Тот не ответил, но его крепкая рука легла мне на плечо, и я понял, что он готов на все.
Единственное спасение — Марица. Маленькую надежду вырваться из окружения я видел только в том, чтобы переплыть реку. И мы бросились в холодную воду. Она схватила нас в свои ледяные объятия. Казалось, что кровь в наших жилах остановилась, перестало стучать сердце. Но мысль о том, что мы выполняем приказ партии, спасаем товарищей, придавала нам силы, а воля к жизни — сильнее всего. Молодость, устремленная к свободе, жаждала победы.
— Нас заметили, — задыхаясь, прошептал Йонко.
На противоположном берегу предательски светили электрические фонари.

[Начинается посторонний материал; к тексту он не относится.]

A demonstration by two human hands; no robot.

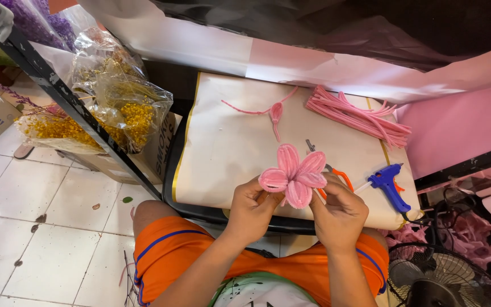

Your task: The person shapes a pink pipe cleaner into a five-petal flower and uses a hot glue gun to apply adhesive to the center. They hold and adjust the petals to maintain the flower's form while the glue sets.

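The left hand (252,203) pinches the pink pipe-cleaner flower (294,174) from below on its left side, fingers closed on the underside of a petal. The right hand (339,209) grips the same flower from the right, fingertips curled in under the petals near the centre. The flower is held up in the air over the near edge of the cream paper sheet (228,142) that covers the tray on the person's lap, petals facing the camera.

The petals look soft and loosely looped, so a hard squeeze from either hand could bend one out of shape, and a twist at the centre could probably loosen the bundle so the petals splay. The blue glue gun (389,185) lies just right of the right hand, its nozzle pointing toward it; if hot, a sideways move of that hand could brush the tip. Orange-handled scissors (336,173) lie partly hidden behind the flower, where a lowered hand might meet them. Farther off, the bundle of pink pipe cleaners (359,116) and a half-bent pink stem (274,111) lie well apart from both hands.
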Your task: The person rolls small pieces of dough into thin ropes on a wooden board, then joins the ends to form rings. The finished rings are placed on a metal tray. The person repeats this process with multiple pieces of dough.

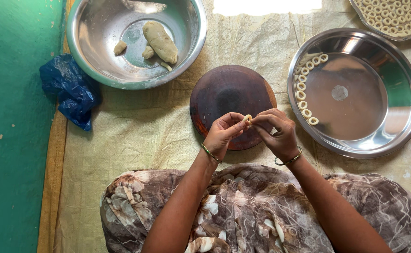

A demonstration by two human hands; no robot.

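Round dark wooden board [231,100] as landmark: woven mat [144,126] left of it open. Large steel bowl [135,42] blocks upper-left, wide steel tray [355,91] blocks right; narrow gaps between. Crumpled blue plastic bag [72,91] far left.

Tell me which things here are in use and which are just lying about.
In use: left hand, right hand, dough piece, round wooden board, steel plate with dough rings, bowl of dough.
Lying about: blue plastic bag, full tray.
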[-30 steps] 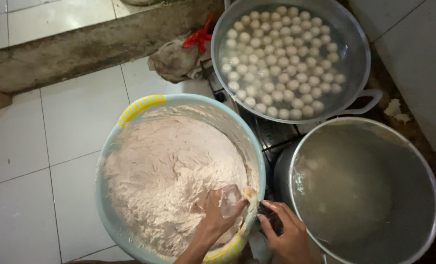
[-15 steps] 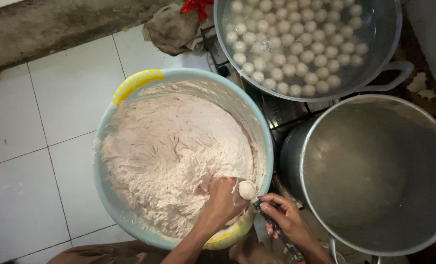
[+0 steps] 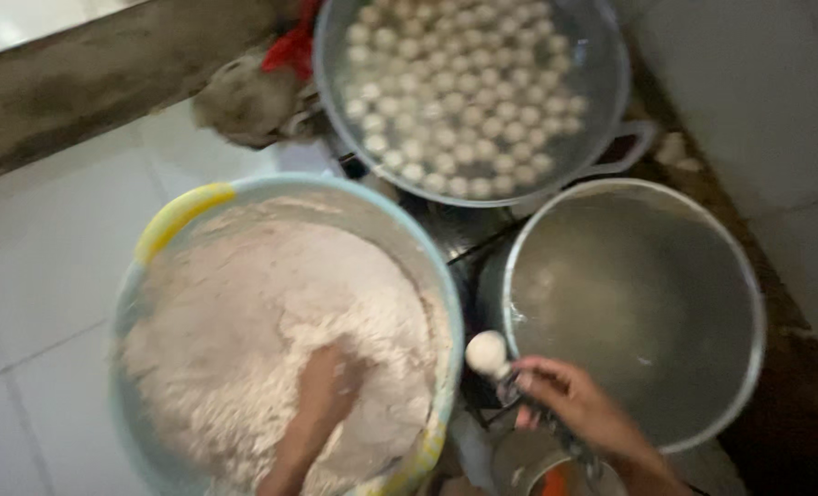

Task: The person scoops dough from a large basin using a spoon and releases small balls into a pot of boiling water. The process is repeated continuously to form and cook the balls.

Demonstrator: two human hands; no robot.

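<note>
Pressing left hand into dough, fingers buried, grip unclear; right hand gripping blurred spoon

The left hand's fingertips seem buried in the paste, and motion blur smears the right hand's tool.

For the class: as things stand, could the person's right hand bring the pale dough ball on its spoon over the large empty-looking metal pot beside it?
Probably yes. The right hand holds the pale dough ball right at the rim of the large metal pot, and nothing lies between them.
</note>
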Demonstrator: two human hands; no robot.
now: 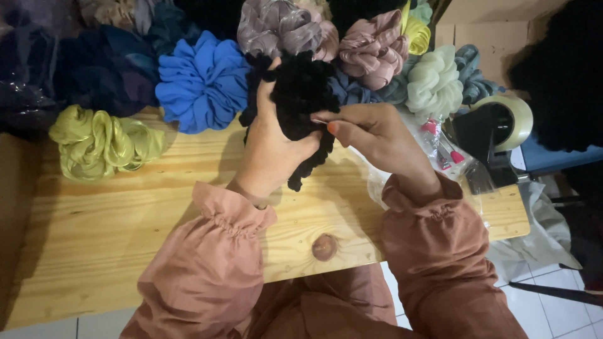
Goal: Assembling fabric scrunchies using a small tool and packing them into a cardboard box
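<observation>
In the head view I see my left hand [271, 147] clenched around the black scrunchie [300, 100] above the wooden table [125, 213], and my right hand [370, 135] pinches its right edge, equally near.

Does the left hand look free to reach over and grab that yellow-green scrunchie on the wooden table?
Probably not right now: the left hand is wrapped around the black scrunchie, so it is occupied. The path itself looks free; only bare table lies between it and the yellow-green scrunchie.
</observation>
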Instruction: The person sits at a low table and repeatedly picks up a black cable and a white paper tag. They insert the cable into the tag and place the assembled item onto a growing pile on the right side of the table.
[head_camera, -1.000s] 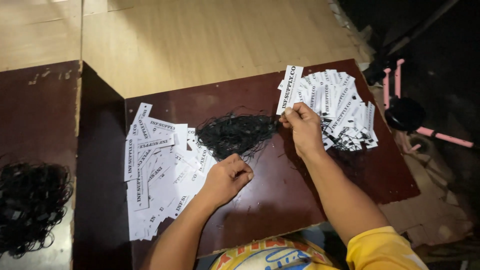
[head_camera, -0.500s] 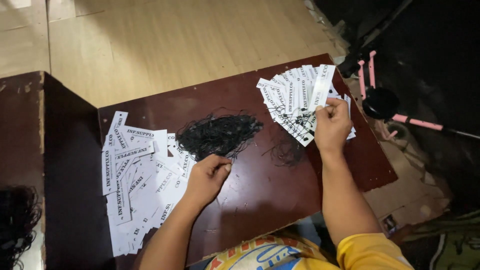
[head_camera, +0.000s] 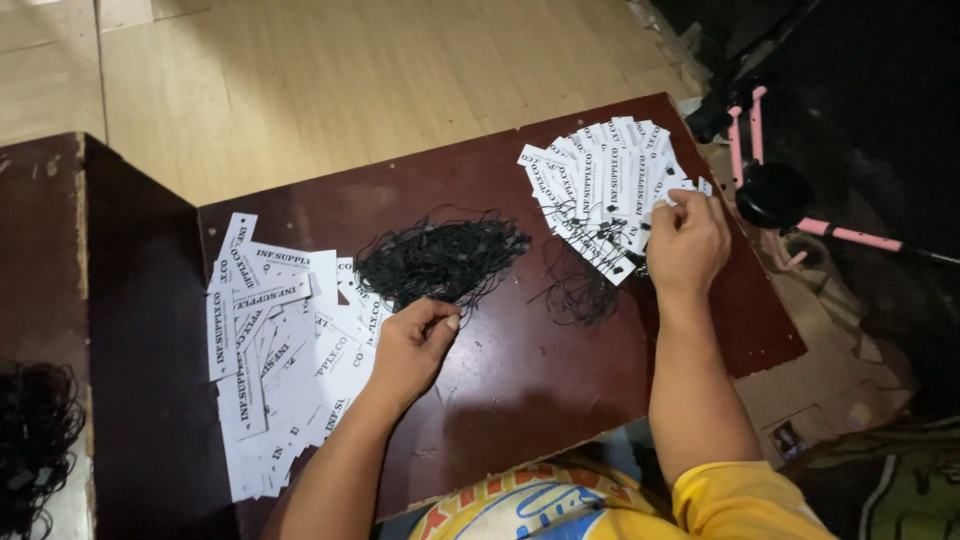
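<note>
My left hand (head_camera: 412, 347) rests on the dark red-brown tabletop (head_camera: 520, 390), fingers curled and pinching at the edge of a tangled bundle of black strings (head_camera: 440, 258). Left of it lies a loose heap of white printed paper tags (head_camera: 275, 350). My right hand (head_camera: 687, 240) reaches to the table's far right and pinches a white tag at the edge of a fanned-out pile of strung tags (head_camera: 605, 190). Black string loops (head_camera: 578, 288) trail from that pile toward the middle.
A second dark table (head_camera: 40, 250) stands at the left with another clump of black strings (head_camera: 35, 440) on it. A pink-framed black object (head_camera: 770, 185) lies on the dark floor right of the table. Light wooden flooring (head_camera: 330, 70) lies beyond.
My right hand carried a tag from the middle to the fanned pile at the right and now sets it at the pile's edge. My left hand has moved up to the black string bundle.
</note>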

Только на мгновение луна вынырнула из облаков, и перед нами вдали показался силуэт холма Сахаттепе.
— Держись, Йонко, мы молоды и нужны партии.
Мы отплыли от берега. Облава продолжалась. Потеряв наши следы, полицейские вели беспорядочную стрельбу, но, когда мы достигли середины реки, они нас обнаружили и открыли прицельный огонь. Другая группа полицейских поспешила к Старому мосту через Марицу, чтобы отрезать нам путь.
— Нет, этим гадам не удастся нас обогнать, — сказал Йонко.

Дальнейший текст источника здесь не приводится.